Think Globally, Work Locally.....

Wednesday, January 2, 2008

OutOfMemoryError: Java heap space

Ugh memory leak! This is what I encountered a couple days ago at work. My java application is not too complicated - parsing data, normalizing it, and then inserting into the database. Its a kinda "critical" application and should always be chugging away. Its a a very random occurrence and I haven't been able to re-produce it yet. Sometimes I get this error after 1 day, sometimes 10 days, and sometimes none at all ( or like maybe at infinity ).

So one of the 2 causes of OOM is inadequate heap space - so I allocated more and ran the app, this time with the Xms and Xmx arguments.
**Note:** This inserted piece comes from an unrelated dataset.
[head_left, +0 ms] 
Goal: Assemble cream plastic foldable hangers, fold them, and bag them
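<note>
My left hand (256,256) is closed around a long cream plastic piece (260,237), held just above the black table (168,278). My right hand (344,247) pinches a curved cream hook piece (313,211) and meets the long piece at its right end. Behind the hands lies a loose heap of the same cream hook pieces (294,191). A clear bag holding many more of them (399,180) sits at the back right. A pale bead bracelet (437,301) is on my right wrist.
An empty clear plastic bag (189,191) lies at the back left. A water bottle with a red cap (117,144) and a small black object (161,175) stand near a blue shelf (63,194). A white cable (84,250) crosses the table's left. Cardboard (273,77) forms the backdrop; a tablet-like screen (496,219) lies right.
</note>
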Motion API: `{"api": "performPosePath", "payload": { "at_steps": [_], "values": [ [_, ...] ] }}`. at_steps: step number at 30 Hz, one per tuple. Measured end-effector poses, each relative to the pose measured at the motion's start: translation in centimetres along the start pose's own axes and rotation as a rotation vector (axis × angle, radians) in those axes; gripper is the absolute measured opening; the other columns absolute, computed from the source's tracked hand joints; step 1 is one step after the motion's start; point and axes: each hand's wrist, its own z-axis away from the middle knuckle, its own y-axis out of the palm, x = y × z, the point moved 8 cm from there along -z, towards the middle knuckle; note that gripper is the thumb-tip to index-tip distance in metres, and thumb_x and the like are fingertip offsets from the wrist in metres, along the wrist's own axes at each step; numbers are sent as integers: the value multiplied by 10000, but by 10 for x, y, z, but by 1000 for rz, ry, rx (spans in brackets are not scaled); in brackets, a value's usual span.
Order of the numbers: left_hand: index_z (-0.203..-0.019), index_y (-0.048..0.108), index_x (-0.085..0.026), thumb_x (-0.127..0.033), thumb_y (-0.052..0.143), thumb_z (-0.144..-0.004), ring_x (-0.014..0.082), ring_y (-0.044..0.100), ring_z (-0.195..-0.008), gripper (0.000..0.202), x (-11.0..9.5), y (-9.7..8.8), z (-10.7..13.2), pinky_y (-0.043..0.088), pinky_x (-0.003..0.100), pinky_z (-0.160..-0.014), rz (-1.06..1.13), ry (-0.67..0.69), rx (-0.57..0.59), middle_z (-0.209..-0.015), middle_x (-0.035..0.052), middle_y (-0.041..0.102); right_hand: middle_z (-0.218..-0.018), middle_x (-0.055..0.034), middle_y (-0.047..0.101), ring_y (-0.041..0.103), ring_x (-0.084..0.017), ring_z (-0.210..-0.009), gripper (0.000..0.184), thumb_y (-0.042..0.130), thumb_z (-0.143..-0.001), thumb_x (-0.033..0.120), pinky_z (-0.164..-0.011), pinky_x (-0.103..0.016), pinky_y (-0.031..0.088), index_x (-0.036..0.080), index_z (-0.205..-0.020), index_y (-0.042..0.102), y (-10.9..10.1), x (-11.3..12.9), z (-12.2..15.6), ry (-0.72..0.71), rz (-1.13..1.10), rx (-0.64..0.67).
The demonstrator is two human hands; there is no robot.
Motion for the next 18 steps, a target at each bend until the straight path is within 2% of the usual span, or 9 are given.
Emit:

It ran for a longer time but again crashed with the OOM error. OK so time to look into the second reason - Memory Leak.

I looked around for a decent profiling tool, and downloaded JProfiler. It's free for 10 days and I hope I can figure out what the issue is before that. Installing it on my RedHat box was a piece of cake, but setting up the environment wasn't! Anyway, after setting it up, I started it. Way too cool!! ( Not the debugging/diagnostic part of the analysis ) I haven't really had experience with JProfiler so this is very new to me. The amount of data that is available is very impressive (and in pretty colors too ;) ). Tons of different views and graphs to help make the software more efficient and memory-leak free. Looks like I am going to be using the Heap stack view in my search for the memory leak.

Right now, I am familiarizing myself with this tool, reading up on what should be my best approach. It's more of an art to find the runway non-GC'ed variables than science! A couple of things I am going to take a look at - objects like String, HashMapEntry, Char, Long maybe a problem due to their growing numbers (but maybe thats valid ?), database connection pooling and result sets not getting closed properly....

I am looking forward to playing around with JProfiler, but not as much to finding this "random" memory leak.